Teaching a Transformer to Think Like a Chemist: Predicting Nanocluster Stability
Jo\~ao Marcos T. Palheta, Octavio Rodrigues Filho, Mohammad Soleymanibrojeni, Alexandre Cavalheiro Dias, Diego Guedes-Sobrinho, Wolfgang Wenzel, Roland Aydin, Celso R. C. R\^ego, Maur\'icio Jeomar Piotrowski

TL;DR
This paper integrates density functional theory and AI to predict the stability of bimetallic nanoclusters, enabling rapid and interpretable screening of new chemistries for catalysis.
Contribution
It introduces a transformer-based model trained on DFT data to accurately predict nanocluster stability and preferences, with effective transfer learning to new host metals.
Findings
Transformer achieves ~0.6-0.7 eV MAE in formation energy predictions.
Model adapts quickly to unseen Fe-host nanoclusters with minimal data.
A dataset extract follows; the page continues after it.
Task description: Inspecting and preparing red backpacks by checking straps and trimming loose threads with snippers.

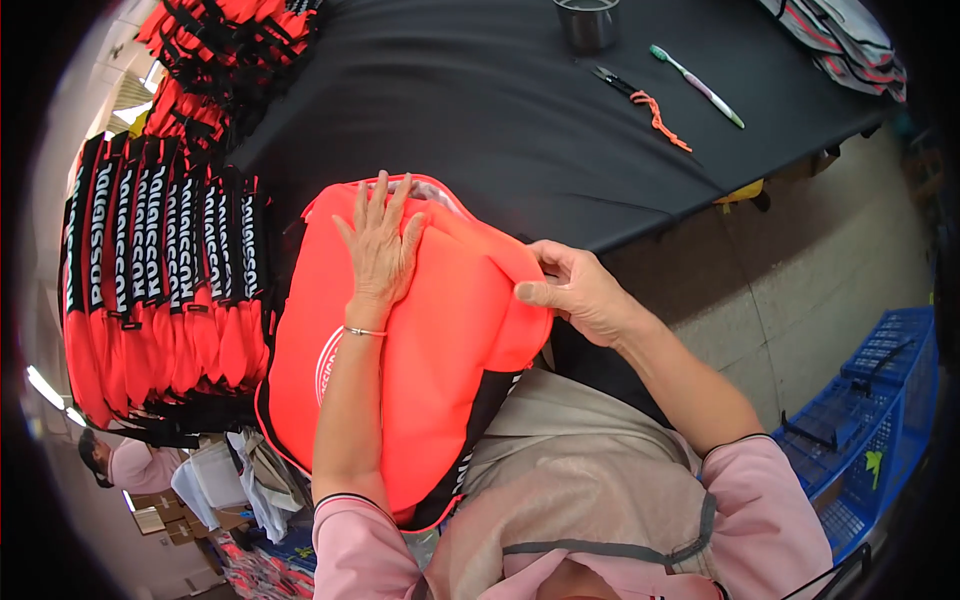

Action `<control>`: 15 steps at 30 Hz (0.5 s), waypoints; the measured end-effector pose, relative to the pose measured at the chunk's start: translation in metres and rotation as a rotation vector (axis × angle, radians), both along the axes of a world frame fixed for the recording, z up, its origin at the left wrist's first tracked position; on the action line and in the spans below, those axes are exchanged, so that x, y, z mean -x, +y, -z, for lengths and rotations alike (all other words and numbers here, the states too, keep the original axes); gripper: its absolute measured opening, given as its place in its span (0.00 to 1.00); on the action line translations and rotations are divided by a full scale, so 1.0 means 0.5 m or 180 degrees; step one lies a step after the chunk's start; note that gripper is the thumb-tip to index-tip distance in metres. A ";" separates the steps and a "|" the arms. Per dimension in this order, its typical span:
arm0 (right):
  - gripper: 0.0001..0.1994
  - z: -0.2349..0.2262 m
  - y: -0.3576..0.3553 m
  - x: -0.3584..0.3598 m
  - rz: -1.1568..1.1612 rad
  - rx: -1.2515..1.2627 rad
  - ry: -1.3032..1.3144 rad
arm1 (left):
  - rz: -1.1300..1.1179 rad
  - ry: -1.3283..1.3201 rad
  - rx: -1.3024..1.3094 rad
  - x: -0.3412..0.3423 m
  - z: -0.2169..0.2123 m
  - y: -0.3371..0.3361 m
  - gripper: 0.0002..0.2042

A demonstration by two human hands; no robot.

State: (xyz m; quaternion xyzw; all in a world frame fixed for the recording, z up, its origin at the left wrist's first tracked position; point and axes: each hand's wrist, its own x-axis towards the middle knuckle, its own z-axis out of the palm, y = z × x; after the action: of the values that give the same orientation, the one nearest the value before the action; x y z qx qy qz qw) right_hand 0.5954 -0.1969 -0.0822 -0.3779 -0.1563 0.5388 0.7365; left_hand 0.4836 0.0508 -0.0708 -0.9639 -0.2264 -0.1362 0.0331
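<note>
- Two hands are seen on one neon-orange bag (pixel 440 340), which is held partly on the near edge of the black worktop (pixel 500 110) and partly against the person's lap.
- Left hand (pixel 380 245) is laid flat on the upper part of the bag, palm down, fingers spread and pointed away from the body; a thin bracelet (pixel 364 331) is worn at the wrist.
- Right hand (pixel 575 290) is closed on the bag's right edge; the orange fabric is pinched there between thumb and fingers.
- Black trim is seen along the bag's lower edge, and a white round print near the left forearm.
- A stack of similar orange bags with black straps (pixel 160 280) is piled just left of the held bag; more are heaped at the far left corner of the worktop.
- At the far side of the worktop, well apart from the hands, a dark cup (pixel 587 22), small snips with an orange cord (pixel 640 100) and a toothbrush (pixel 698 86) are seen.
- A blue plastic crate (pixel 880 400) is seen on the floor to the right.
- Another person in pink (pixel 130 462) is partly seen at lower left.
</note>
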 end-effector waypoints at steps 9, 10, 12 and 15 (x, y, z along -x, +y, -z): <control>0.11 -0.029 0.046 0.016 0.0316 0.0371 -0.1279 | 0.0227 -0.0195 0.0216 -0.003 0.082 0.016 0.22; 0.11 -0.031 0.051 0.021 0.0423 0.0555 -0.1642 | 0.0211 -0.0223 0.0258 -0.003 0.081 0.014 0.21; 0.13 -0.015 0.071 0.025 0.0727 0.0761 -0.1963 | 0.0234 -0.0297 0.0345 -0.003 0.077 0.012 0.21; 0.09 0.004 0.087 0.039 0.1224 0.0448 -0.1540 | 0.0200 -0.0331 0.0467 0.008 0.070 0.020 0.22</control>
State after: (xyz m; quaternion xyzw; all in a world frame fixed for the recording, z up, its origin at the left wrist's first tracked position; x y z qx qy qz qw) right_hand 0.5761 -0.1532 -0.0842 -0.5678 -0.2150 0.2937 0.7383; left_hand 0.4797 0.0606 -0.1058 -0.9620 -0.2069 -0.1701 -0.0537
Attention and Shapley analyses identify key stability descriptors.
Abstract
Atomically precise metal nanoclusters bridge the molecular and bulk regimes, but designing bimetallic motifs with targeted stability and reactivity remains challenging. Here we combine density functional theory (DFT) and physics-grounded predictive artificial intelligence to map the configurational landscape of 13-atom icosahedral nanoclusters XTM, with hosts X = (Ti, Zr, Hf), and Fe and a single transition--metal dopant spanning the 3-5 series. Spin-polarized DFT calculations on 240 bimetallic clusters reveal systematic trends in binding and formation energies, distortion penalties, effective coordination number, d-band centre, and HOMO-LUMO gap that govern the competition between core-shell (in) and surface-segregated (out) arrangements. We then pretrain a transformer architecture on a curated set of 2968 unary clusters from the Quantum Cluster Database and fine-tune it…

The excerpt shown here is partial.